The following article by Senior Fellow Craig Green was published by the Independence Institute, Denver Daily News, the Greeley Tribune and Pueblo Chieftan in July of 2009.


Solar Job Claims Rely on Exaggeration and Faulty Economics

In promoting Interior Secretary Salazar's plan to "expedite" solar energy projects on 670,000 acres in Colorado's San Luis Valley ("Solar farms could help U.S. to energy independence"), the Denver Post said the plan "has the potential to create much-needed jobs." This is a confused but popular promise, based on faulty economics and frequent exaggeration.


Creating new jobs by force of law instead of entrepreneurship often results in the loss of other jobs and increased costs; especially high wind and solar costs.


In his classic book, "Economics in One Lesson," Henry Hazlitt pointed out the common fallacy of counting new jobs created by money taken from taxpayers without considering how they would have spent that money on other things. He pointed out that many public projects are promoted without explaining the negative effects of penalizing productive, efficient enterprises by subsidizing their more costly, less efficient competitors. This results in a net LOSS to the economy, not a gain.


Hazlitt's theory was recently confirmed in Spain, a European leader in producing millions of new "renewal energy jobs" since 1997. Gabriel Calzada Alvarez, PhD of the Universidad Rey Juan Carlos, published a study in March of 2009 ("Study of the effects on employment of public aid to renewable energy resources") that shows more than two jobs lost for every new job created. Spain spent more than 500,000 Euros to create each "green job" since 2000, not counting an additional million Euros in subsidies per wind industry job. Also, two-thirds of these jobs were in construction – jobs that would be eliminated once the facilities are up and running. The study also found that customers' electricity rates will have to be increased by 31 percent to pay off more than 28 billion Euros of new debt to finance the projects.


Does this sound like an economic windfall, which is the impression the promoters of such projects want you to get?


Exaggeration of job numbers is also used to make losing projects look like winning ones. As Vince Carroll pointed out [in the Denver Post] last October, Governor Ritter's announcement of 90,000 new jobs in Colorado exceeds the total number of cops, firefighters, security guards and prison guards in the entire State, and twice the number of all waiters and waitresses in Colorado.

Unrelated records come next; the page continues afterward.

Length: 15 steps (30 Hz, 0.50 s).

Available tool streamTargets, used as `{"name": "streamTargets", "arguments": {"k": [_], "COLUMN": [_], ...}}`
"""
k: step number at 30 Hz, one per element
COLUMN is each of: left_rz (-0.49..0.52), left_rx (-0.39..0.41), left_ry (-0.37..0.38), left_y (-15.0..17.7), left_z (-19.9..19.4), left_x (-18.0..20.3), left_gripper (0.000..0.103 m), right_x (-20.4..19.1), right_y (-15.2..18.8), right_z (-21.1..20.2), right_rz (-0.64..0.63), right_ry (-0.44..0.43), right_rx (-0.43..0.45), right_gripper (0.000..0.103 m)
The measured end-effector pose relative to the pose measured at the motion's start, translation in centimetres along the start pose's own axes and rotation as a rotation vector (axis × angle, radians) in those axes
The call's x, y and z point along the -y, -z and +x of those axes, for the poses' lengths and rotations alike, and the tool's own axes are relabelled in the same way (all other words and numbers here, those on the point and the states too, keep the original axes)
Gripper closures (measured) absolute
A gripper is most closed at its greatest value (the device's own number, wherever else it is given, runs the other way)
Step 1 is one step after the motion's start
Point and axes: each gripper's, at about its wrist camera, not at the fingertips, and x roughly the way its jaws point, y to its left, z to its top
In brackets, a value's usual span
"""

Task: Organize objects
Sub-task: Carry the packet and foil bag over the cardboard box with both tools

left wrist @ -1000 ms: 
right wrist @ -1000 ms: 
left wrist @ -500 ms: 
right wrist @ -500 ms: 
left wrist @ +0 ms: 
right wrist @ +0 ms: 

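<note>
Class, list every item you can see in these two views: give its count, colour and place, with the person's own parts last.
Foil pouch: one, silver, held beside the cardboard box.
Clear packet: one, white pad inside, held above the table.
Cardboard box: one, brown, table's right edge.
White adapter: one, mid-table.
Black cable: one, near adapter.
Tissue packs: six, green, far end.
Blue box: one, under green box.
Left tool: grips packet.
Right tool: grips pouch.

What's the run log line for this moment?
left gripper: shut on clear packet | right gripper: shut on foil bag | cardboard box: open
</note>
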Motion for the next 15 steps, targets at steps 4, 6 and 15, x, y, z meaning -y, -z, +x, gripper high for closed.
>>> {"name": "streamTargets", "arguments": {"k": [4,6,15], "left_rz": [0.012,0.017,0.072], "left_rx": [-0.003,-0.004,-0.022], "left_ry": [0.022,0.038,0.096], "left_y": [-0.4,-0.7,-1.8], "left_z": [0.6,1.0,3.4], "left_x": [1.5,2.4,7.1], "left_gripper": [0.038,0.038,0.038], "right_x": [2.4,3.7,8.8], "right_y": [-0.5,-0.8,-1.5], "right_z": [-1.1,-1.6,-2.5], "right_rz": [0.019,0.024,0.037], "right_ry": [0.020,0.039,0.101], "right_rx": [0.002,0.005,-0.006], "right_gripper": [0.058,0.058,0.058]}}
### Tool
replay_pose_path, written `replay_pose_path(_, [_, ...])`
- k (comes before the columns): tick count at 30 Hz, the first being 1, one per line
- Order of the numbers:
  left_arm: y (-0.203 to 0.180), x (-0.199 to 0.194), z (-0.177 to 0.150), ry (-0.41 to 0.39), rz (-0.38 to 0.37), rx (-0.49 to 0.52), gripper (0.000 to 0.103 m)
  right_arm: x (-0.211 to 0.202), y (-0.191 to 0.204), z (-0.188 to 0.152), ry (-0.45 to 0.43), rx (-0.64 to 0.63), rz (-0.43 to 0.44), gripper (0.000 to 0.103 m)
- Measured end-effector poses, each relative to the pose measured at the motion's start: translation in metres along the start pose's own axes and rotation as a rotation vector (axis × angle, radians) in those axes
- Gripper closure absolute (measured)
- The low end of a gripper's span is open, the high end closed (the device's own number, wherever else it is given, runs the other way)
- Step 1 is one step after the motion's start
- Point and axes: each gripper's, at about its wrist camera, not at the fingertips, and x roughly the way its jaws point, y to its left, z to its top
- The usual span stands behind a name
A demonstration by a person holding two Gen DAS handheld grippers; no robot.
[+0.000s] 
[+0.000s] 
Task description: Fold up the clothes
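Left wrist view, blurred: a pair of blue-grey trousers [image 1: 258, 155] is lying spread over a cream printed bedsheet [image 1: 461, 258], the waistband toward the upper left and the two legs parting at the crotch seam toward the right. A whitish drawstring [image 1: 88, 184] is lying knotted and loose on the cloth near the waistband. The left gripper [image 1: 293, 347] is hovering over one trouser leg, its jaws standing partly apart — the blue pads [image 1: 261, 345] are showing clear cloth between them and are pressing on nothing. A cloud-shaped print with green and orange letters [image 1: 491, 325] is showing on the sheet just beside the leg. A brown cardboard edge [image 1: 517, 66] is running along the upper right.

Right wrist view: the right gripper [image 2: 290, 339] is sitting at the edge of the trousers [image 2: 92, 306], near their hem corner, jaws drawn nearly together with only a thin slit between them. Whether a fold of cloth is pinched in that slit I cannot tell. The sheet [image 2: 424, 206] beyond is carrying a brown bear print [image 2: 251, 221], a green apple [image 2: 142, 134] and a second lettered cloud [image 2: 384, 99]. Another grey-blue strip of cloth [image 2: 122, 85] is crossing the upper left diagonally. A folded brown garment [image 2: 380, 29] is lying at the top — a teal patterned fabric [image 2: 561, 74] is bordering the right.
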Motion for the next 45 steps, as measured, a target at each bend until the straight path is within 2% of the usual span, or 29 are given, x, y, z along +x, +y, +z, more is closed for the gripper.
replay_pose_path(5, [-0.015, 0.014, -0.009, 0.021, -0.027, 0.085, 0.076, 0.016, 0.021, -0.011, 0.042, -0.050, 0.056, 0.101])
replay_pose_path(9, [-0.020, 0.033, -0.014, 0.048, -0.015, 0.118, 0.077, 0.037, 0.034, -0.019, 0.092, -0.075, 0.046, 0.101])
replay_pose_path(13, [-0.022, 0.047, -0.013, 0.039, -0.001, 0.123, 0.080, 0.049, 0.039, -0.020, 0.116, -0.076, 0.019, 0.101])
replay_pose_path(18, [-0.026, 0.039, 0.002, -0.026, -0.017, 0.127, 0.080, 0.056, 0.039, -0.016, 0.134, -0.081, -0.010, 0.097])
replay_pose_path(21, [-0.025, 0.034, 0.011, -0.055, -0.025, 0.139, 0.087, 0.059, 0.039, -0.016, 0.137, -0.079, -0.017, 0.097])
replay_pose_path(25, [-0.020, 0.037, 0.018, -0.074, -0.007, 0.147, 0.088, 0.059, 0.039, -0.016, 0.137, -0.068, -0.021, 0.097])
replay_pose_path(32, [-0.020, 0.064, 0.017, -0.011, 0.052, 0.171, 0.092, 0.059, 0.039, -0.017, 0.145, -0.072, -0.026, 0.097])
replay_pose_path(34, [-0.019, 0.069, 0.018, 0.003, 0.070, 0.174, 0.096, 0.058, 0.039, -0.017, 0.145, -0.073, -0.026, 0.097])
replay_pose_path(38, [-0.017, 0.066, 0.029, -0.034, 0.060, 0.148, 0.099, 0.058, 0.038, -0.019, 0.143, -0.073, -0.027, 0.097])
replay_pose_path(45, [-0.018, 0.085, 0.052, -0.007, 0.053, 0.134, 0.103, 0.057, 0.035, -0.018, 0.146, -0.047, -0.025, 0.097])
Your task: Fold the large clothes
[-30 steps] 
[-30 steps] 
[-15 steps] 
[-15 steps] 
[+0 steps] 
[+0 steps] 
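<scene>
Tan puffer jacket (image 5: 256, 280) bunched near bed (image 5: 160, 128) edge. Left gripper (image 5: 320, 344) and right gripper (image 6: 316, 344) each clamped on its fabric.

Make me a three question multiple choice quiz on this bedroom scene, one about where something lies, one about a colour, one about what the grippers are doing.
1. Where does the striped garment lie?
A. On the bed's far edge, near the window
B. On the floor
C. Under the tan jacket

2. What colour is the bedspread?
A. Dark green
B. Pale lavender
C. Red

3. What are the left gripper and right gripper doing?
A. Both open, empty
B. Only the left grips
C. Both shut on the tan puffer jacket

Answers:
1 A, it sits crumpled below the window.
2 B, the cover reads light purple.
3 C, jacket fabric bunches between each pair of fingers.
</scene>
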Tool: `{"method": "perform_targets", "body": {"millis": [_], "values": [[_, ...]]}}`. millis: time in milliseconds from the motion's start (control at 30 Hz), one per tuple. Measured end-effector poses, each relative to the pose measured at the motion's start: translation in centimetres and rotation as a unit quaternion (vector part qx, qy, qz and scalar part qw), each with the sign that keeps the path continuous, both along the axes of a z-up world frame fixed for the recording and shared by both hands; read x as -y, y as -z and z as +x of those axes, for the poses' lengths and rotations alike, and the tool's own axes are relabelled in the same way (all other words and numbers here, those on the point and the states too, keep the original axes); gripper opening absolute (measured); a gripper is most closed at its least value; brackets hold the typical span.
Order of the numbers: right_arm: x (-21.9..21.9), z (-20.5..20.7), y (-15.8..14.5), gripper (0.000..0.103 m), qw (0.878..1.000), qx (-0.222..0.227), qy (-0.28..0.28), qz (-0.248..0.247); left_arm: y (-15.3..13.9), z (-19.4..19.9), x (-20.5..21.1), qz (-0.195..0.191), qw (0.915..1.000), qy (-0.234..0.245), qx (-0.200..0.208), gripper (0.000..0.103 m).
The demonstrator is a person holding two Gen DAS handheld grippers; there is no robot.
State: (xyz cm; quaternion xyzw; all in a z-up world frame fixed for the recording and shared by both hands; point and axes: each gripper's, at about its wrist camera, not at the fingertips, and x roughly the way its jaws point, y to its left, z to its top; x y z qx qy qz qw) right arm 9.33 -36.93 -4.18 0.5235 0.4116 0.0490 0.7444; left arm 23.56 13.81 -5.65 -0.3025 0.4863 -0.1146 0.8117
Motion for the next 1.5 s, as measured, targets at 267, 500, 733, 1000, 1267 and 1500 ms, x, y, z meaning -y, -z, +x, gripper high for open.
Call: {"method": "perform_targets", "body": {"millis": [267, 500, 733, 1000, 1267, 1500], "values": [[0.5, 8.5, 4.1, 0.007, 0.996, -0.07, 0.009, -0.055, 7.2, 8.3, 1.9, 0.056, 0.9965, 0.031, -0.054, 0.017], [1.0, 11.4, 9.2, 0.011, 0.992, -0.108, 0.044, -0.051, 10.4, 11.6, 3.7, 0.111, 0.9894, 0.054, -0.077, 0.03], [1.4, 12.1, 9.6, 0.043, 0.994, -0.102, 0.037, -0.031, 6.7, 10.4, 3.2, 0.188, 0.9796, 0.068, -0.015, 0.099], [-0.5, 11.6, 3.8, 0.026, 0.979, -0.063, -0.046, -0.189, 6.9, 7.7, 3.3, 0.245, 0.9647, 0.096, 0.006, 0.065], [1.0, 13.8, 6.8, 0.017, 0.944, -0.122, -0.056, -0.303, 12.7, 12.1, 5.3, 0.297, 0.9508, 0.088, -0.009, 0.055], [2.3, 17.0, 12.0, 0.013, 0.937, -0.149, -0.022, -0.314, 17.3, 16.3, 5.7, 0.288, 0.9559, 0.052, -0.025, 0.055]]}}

Ritter's figure came from Boulder's American Solar Energy Society and included all jobs in the "energy efficiency" industry, even non "green" jobs.


The deceptive way "green" jobs are promoted by politicians and the press is the political equivalent of selling your business by listing only revenues, without expenses. You can honestly tell a prospective buyer that your company takes in a million dollars a year, which might impress a novice. But, if it turns out that your expenses are two million dollars a year, you have a losing business, like so many public works projects that drain the public purse after promises of "new jobs" and other benefits without mentioning costs or tradeoffs.


Hazlitt summarized his theory by saying, The art of economics consists in… tracing the consequences of that policy not merely for one group but for all groups." Isn't this the essence of what public policy should be, instead of political manipulation in favor of special interests?


Markets are very good at creating wealth and maximizing its productive use because they are based on voluntary transactions in which both buyer and seller must consent before a deal is made. Government routinely takes money from some by force, giving it to others, which destroys essential price communication between supply and demand. Government-subsidized jobs are frequently promoted in clouds of confusion and exaggeration necessary for political success. Sound economics however, suggests a more careful investigation of tradeoffs for wiser public policy decisions.